IN THE EMPEROR’S PALACE
When all methods failed to incite St. George, the Emperor invited him in his palace to entertain him. He offered him an appointment as a prince if he only sacrificed once to the idols. The Saint replied “Tomorrow you will see the powers of your gods”
At the palace, St. George met Empress Alexandra, who had a fair idea about the Saint’s God. She spoke with him, but the conversation quickly changed its course and the Saint began to preach to her about Jesus Christ, the Saviour of the world.
On the following day many people went to the temple to witness St. George’s sacrifice to the idols. The Saint stretched his hands, raised his eyes to Heaven and in a moment, the idols collapsed and fell to the ground!!. The crowds shouted “we believe in George’s God” At this, the Emperor and his men put an end to the lives of the new Christians, St. George, and Empress Alexandra in 23 Baramouda, 303 A.D.
St. George was buried in his mother’s home that was situated on the seashore at Lydda, in Palestine. Before long his fame was spread all over the world. King Constantine, who took over after Diocletian, considered that St. George was the true model of the young Christian man, and ordered a church to be built over his grave. In Egypt, the Copts call him, “The Prince of Martyrs”, and built over 200 churches named after him. Moreover he is a personal friend of the majority of the Copts, who believe in the power of his prayers for them. The Greeks call him “the Great Martyr”.
HIS FIGHT WITH THE DRAGON
Legends grew up about this Saint, but the most famous one is about his fight with the dragon, which was documented in a book called “the Colden legend” by James de Voragine, a bishop of Genoa. It happened when St. George was once stationed with the Roman army near Salome in Libya, North Africa. In that area a Dragon which was described as a huge crocodile with scaled wings, had eaten so many of the country folks around Salome that the remaining lot fled to the town and took shelter behind its walls. There, the dragon was positioned outside the city gates, and nobody could get in or out. Moreover its poisonous breath was so lethal that as it snored over the city wall, people could actually drop dead in the nearby area. In order to keep the beast away from the walls, two sheep were tethered every day, some distance away. The system worked fine until they ran out of sheep and the miserable people could not think of any other alternative but to sacrifice one child everyday.
One day the lot fell on the king’s daughter, Sabra, a girl of fourteen.
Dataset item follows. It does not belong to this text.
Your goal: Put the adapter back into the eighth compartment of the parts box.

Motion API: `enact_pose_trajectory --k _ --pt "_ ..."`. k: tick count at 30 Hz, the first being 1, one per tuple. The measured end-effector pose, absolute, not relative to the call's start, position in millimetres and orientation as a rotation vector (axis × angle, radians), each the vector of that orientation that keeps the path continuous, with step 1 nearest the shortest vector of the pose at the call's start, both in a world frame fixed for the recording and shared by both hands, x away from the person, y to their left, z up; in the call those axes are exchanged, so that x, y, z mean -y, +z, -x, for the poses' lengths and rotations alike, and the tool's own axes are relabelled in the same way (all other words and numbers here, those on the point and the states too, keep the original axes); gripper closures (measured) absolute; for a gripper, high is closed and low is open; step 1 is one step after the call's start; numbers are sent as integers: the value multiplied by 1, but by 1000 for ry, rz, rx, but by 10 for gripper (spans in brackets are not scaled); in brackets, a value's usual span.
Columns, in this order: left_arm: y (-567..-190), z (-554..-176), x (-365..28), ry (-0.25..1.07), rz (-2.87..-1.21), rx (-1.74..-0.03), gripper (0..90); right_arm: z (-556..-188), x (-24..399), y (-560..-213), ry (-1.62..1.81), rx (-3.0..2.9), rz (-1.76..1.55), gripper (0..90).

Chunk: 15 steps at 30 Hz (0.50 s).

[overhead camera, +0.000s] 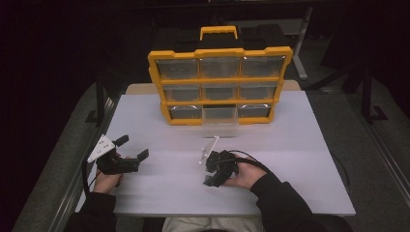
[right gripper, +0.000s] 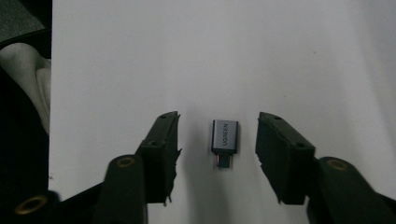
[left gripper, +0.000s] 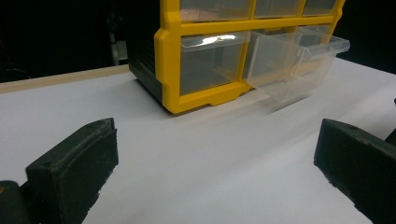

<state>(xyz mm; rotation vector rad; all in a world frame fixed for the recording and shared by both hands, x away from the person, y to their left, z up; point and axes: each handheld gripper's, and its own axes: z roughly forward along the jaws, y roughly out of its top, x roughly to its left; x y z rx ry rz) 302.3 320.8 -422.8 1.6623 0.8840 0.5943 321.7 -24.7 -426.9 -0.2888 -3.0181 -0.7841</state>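
Note:
A small grey USB adapter (right gripper: 224, 137) lies flat on the white table (right gripper: 140, 56), midway between the two jaws of my right gripper (right gripper: 218, 133). The jaws stand open on either side of it and touch neither of its sides. In the high view the right gripper (overhead camera: 211, 174) is low over the table's front middle, pointing back toward the person, and it hides the adapter. My left gripper (overhead camera: 131, 148) is open and empty at the front left, aimed at the yellow organizer (overhead camera: 220, 79). The left gripper (left gripper: 217, 158) sees that organizer (left gripper: 205, 95) with its bottom middle clear drawer (left gripper: 294, 65) pulled out.
The organizer stands upright at the back middle of the table (overhead camera: 300, 159), with a yellow handle (overhead camera: 218, 32) on top and several clear drawers. The pulled-out drawer (overhead camera: 220, 116) juts forward. The table's front edge lies close behind the right gripper.

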Motion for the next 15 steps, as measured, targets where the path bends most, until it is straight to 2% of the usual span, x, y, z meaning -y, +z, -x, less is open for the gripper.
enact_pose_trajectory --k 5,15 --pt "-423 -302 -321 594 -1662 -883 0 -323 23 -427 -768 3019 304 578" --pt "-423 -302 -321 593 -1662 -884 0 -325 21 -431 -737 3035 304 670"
Sometimes called Cleodolinda Dressed in her most splendid clothe, as for her wedding, the poor girl was taken outside the city walls. While she was waiting for the dragon, weepily, George the tribune came up mounting his white horse. On hearing the story he decided to put an end to that tragedy, and decided to kill the dragon.
“Fair girl” he said, “do not be afraid for I will save your life with the aid of my I Lord Jesus Christ”. When the dragon appeared George the hero got engaged with the wild beast in a great combat. Finally he managed to wound it with his lance so badly that it could fight no more. Now the two of them tied a rope around its neck, and dragged it to the town. There in the market place, George cut off its head in front of all the cheering habitants, and the people of the whole town were baptized and became Christians.
The above story seems to be exaggerated, which is perhaps true, and it could have started by a fight between St. George and an ordinary crocodile. However, it became very popular all over the world, because of its spiritual meaning that St. George defeated the devil by the Cross and his righteousness in Christ.